F: Was sagen Sie zu den Medienberichten über angebliche Mordopfer des MfS?

 

Ich halte das alles für reine Spekulation und bewußt aufgemachte Hetze, um zu suggerieren, daß das MfS, die DDR generell solche Verbrechen beging. Mir ist ein Großteil dieser Personen nicht bekannt. Wir haben auch von niemanden jemals einen Auftrag erhalten, gegen eine dieser Personen etwas zu unternehmen, und wir haben solche Aufgaben auch nicht gestellt.

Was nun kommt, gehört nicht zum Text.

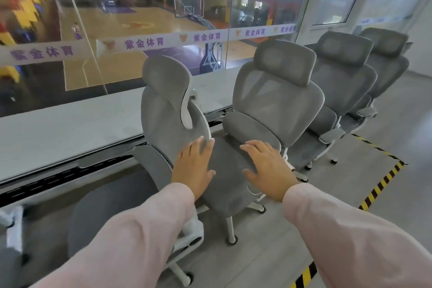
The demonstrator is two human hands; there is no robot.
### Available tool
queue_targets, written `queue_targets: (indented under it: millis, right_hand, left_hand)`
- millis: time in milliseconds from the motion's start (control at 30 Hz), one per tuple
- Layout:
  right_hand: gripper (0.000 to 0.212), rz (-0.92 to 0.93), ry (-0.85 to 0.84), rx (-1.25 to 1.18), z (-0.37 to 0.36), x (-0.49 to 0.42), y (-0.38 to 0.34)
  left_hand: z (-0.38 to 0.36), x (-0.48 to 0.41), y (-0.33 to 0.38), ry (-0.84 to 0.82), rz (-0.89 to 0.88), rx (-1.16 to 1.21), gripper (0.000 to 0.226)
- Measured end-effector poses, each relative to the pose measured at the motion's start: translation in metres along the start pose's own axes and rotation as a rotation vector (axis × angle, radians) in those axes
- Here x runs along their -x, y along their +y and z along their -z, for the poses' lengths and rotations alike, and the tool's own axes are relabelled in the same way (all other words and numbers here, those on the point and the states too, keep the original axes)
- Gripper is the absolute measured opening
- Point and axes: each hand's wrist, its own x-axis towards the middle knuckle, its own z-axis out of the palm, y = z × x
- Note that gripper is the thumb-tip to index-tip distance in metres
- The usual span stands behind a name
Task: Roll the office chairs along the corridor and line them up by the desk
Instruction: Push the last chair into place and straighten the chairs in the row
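Several grey mesh office chairs with white frames stand in a row along a glass wall. The nearest full chair (168, 110) is turned sideways, its seat (226, 170) facing me. My left hand (195, 166) lies flat with straight fingers on the left of that seat, near the backrest's edge. My right hand (268, 168) rests flat on the seat's right side. Neither hand grips anything. A second chair (278, 91) stands right behind it, then a third chair (343, 72) and a fourth chair (383, 54) farther right. Another chair's seat (105, 213) sits at lower left, partly hidden by my sleeve.
The glass wall (140, 30) with a white banner runs along the left, overlooking a basketball court. A dark floor track (70, 175) runs at its base. Yellow-black hazard tape (383, 182) marks the grey floor on the right. A white chair part (14, 224) shows at far left.
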Motion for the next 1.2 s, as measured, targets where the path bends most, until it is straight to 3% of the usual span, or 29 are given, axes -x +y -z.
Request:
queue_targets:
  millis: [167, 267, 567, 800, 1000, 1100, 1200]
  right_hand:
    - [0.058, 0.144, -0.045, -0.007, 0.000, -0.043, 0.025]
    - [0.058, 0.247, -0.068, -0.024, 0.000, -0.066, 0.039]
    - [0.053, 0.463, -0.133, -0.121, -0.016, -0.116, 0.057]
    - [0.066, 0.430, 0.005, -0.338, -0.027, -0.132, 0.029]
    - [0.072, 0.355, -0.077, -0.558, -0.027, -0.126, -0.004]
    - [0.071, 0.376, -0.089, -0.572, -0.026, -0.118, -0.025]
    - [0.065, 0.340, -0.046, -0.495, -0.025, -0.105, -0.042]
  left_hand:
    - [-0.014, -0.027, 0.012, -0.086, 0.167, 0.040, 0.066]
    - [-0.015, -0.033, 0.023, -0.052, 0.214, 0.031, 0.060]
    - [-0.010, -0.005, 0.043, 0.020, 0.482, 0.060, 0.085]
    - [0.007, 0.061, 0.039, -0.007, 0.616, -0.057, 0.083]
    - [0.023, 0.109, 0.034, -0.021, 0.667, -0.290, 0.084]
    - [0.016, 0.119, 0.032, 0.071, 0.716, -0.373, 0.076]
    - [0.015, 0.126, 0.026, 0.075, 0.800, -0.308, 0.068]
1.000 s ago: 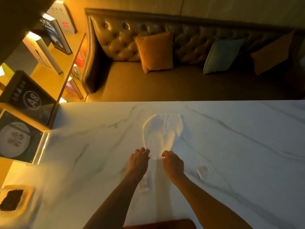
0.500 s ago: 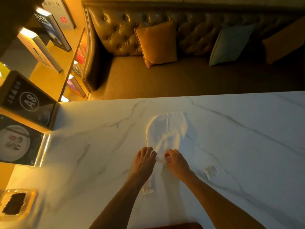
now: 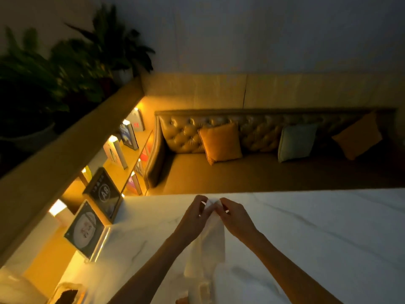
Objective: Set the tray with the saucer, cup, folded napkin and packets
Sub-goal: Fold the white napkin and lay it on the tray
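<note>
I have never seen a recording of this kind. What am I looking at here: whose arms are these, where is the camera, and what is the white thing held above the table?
There is no machine here. These are the two bare arms of a person. The camera is worn on the person's head and looks forward and down, so you see the scene almost as that person sees it. The left hand and the right hand each pinch the top end of a soft white napkin. The napkin is lifted, and its lower part reaches down to the white marble table. Beyond the far edge of the table stands a brown buttoned leather sofa.
</note>
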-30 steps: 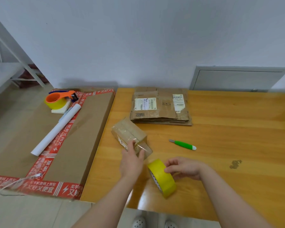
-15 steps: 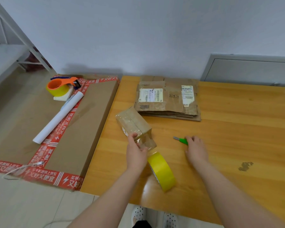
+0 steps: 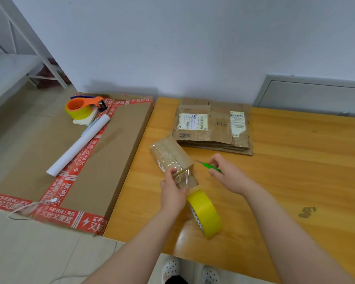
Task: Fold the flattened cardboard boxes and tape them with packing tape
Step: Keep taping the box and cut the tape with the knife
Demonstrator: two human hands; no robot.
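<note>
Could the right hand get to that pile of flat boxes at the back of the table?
Probably yes: only bare table lies between the right hand and the pile of flat boxes, though the hand is holding the green cutter.

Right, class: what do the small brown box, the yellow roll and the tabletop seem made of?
Small brown box: cardboard, matt, under glossy clear tape that glints.
Yellow roll: probably plastic tape, smooth, slightly shiny.
Orange-brown tabletop: wood or wood-look laminate, varnished; grain lines and reflections show.

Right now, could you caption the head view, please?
Left hand grips small taped cardboard box; right hand pinches green-handled cutter.
</note>
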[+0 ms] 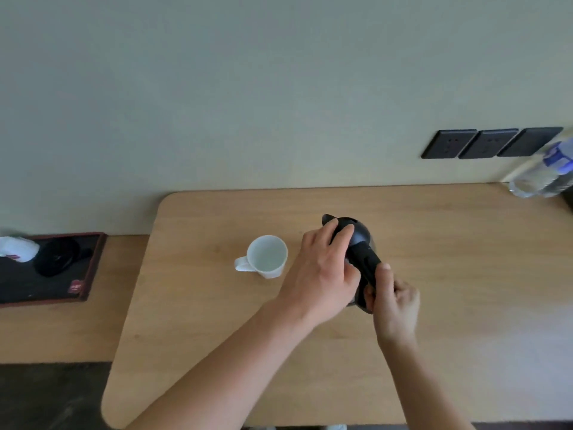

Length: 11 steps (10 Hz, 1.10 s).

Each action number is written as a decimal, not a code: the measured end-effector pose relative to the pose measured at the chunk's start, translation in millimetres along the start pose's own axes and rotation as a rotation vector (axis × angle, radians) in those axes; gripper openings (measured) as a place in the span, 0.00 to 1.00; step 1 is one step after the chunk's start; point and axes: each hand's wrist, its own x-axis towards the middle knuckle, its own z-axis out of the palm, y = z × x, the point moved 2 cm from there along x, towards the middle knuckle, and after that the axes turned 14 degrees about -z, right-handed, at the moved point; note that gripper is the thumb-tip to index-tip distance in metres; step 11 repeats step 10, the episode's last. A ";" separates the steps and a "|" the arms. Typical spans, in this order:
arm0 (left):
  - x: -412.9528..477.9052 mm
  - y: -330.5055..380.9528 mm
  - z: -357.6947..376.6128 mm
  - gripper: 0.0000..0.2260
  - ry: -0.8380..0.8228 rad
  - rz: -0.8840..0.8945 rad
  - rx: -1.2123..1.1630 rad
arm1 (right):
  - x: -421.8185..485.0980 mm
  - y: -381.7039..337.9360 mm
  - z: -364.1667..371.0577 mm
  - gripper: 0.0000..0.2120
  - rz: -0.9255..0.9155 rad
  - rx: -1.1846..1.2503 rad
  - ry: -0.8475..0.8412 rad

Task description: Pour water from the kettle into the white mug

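Note:
A black kettle (361, 235) stands on the wooden table (465, 259), its spout pointing up and left. My right hand (395, 301) is wrapped around the kettle's handle, thumb on top. My left hand (322, 271) rests on the kettle's lid and left side, fingers spread over it. The white mug (268, 256) stands upright to the left of the kettle, a short gap from my left hand, its handle pointing left. The mug's inside looks pale; I cannot tell whether it holds water.
A clear water bottle (545, 172) stands at the table's far right corner below three dark wall sockets (490, 143). On a lower shelf at left, a dark tray (90, 274) holds the kettle's black base (59, 257) and a white packet (17, 249).

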 end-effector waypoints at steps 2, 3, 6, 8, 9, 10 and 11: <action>13.1 -10.5 13.2 0.27 -0.033 0.001 0.007 | -10.2 32.9 16.3 0.27 0.062 0.088 0.066; 15.3 -18.0 18.0 0.29 -0.005 0.021 0.005 | -11.9 42.1 20.7 0.25 0.055 0.096 0.075; 16.2 -27.2 28.6 0.26 0.027 0.069 0.007 | -19.2 49.1 30.1 0.21 0.054 0.135 0.034; 17.2 -28.4 28.8 0.27 0.008 0.073 0.029 | -18.4 50.8 31.0 0.23 0.033 0.149 0.026; 16.9 -31.0 28.2 0.27 0.003 0.093 -0.029 | -19.1 51.6 29.2 0.24 -0.002 0.121 -0.008; 15.5 -31.6 17.5 0.26 -0.051 0.002 -0.265 | -21.9 46.3 15.2 0.23 -0.099 -0.043 -0.002; 15.5 -31.6 17.5 0.26 -0.051 0.002 -0.265 | -21.9 46.3 15.2 0.23 -0.099 -0.043 -0.002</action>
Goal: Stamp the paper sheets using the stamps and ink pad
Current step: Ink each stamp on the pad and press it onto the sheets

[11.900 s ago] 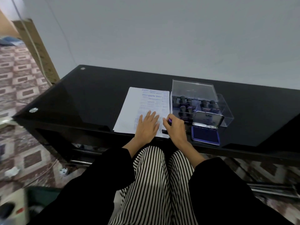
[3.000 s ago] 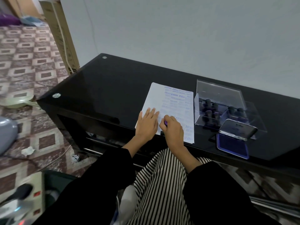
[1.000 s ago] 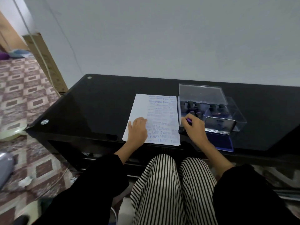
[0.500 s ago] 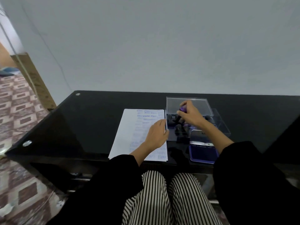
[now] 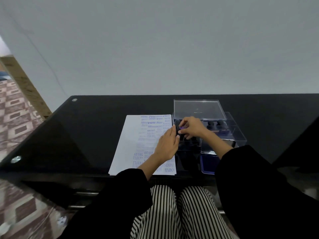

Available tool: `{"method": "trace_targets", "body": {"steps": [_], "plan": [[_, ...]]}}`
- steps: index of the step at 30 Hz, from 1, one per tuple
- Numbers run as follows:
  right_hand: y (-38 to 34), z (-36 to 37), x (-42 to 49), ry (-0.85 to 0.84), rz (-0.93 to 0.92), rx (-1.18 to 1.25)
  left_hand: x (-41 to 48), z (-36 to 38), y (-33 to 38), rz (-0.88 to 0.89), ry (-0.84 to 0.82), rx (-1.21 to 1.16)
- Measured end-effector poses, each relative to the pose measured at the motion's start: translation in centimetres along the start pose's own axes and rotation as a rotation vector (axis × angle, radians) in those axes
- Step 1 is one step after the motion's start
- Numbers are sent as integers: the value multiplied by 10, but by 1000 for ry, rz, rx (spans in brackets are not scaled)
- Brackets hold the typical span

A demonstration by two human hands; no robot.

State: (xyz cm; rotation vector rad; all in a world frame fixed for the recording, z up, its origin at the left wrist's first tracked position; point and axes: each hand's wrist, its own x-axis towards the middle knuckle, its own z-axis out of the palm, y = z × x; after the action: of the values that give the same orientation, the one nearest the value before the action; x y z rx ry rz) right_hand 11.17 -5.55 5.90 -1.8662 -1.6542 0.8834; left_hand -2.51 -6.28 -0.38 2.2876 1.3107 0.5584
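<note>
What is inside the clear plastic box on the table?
Dark-handled stamps stand in the clear box. The right hand pinches a purple stamp and covers the middle, so no count is possible.

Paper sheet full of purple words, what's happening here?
A seated person is working on the paper sheet, already covered in purple imprints. The right hand pinches a purple-faced stamp over the clear stamp box. The left hand lies on the sheet's right edge, beside the box. The open ink pad sits on the black table, partly hidden by the right sleeve.
</note>
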Motion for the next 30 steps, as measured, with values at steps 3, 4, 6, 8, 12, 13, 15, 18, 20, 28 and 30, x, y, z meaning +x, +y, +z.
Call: {"method": "trace_targets", "body": {"steps": [3,4,6,8,12,13,15,18,20,28,30], "plan": [[0,4,-1,14,-33,-78,-1,-1,2,11,6,-12],[-1,6,-1,25,-53,-115,-1,-1,2,14,6,-19],[-3,9,-2,58,-90,-192,-2,0,1,17,5,-34],[-3,14,-1,107,-99,-236,-2,0,1,16,5,-47],[0,23,2,156,-43,-340,-2,1,1,-17,-6,-59],[0,24,2,166,-31,-355,-2,1,0,-26,-12,-58],[0,26,2,189,-14,-363,-3,2,-1,-38,-17,-62],[-1,28,2,200,15,-366,-3,3,-2,-58,-28,-78],[1,29,2,207,25,-360,-2,3,-3,-63,-35,-80],[5,29,-2,210,25,-358,-2,-3,-2,-52,-49,-52],[6,27,-6,205,-21,-349,-3,-5,-1,-46,-49,-53]]}}
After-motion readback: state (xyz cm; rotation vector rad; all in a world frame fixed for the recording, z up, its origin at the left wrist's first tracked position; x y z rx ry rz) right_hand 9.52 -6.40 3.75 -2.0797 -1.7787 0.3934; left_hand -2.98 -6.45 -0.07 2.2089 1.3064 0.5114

Das MfS generell betreffend möchte ich darauf verweisen, daß allein gegen hauptamtliche Mitarbeiter und inoffizielle Mitarbeiter der HVA, besonders gegen Kundschafter, nach 1990 über 6000 Ermittlungsverfahren durchgeführt worden sind. Es kam zu über 300 Verurteilungen durch deutsche Gerichte. In keinem dieser Verfahren ist auch nur im Ansatz erarbeitet worden, daß unsere Diensteinheit solche Taten begangen hätte. Über solche Verfahren kann man sich in den kürzlich erschienenen Bänden »Siegerjustiz? Zur politischen Strafverfolgung infolge der deutschen Einheit« und »Kundschafter im Westen« informieren.

 

F: Sogenannte Killerkommandos haben in den Verfahren gegen Offiziere der HVA und des MfS insgesamt immer wieder eine Rolle gespielt. Der schon genannte Hubertus Knabe führte in einem Deutschlandfunk­Interview am Montag z.B. an, Markus Wolf habe 1982 Einzelkämpfer angefordert, die zu Spezialeinsätzen auch in der Bundesrepublik vorgesehen waren. Wie verhält es sich mit solchen Vorwürfen?

 

Die Frage nach einem Killerkommando, auch einem Killerkommando der HVA, hat im letzten Verfahren gegen Markus Wolf eine Rolle gespielt. Möglicherweise bezieht sich Herr Knabe darauf. Ich empfehle ihm, sich mit den Prozeßakten zu befassen. Denn in dem Prozeß ist eindeutig nachgewiesen worden, daß es hierbei eben um die von mir schon geschilderten Einsätze von Mitarbeitern der »Arbeitsgruppe Minister« in unseren Auslandsvertretungen ging. Dafür haben wir Mitarbeiter angefordert. Und da die »Arbeitsgruppe Minister« dem Minister unterstand, mußte der seine Zustimmung geben, also angeschrieben werden. Herr Knabe sollte aufhören, irgendwelche Dinge neu zu erfinden. Übrigens ist auch der Leiter der »Arbeitsgruppe Minister«, Oberst Heinz Stöcker, in einem gesonderten Verfahren von solchen Vorwürfen freigesprochen worden.

 

F: Was meinen Sie, sind die Gründe dafür, daß gerade jetzt kampagnenartig »DDR-Killerkommandos« von Justiz und Medien hochgespielt werden?

 

Den Hauptgrund sehe ich darin, daß der Sozialstaat DDR angesichts des massiven Sozialabbaus, der zur Zeit betrieben wird, vielen verstärkt ins Bewußtsein kommt. Dem soll gegengesteuert werden, indem der DDR Verbrechen jeder Art unterstellt werden, Angesichts der Resultate nach 13 Jahren deutscher Einheit ist offenbar immer noch jedes Mittel recht, um die DDR zu verteufeln.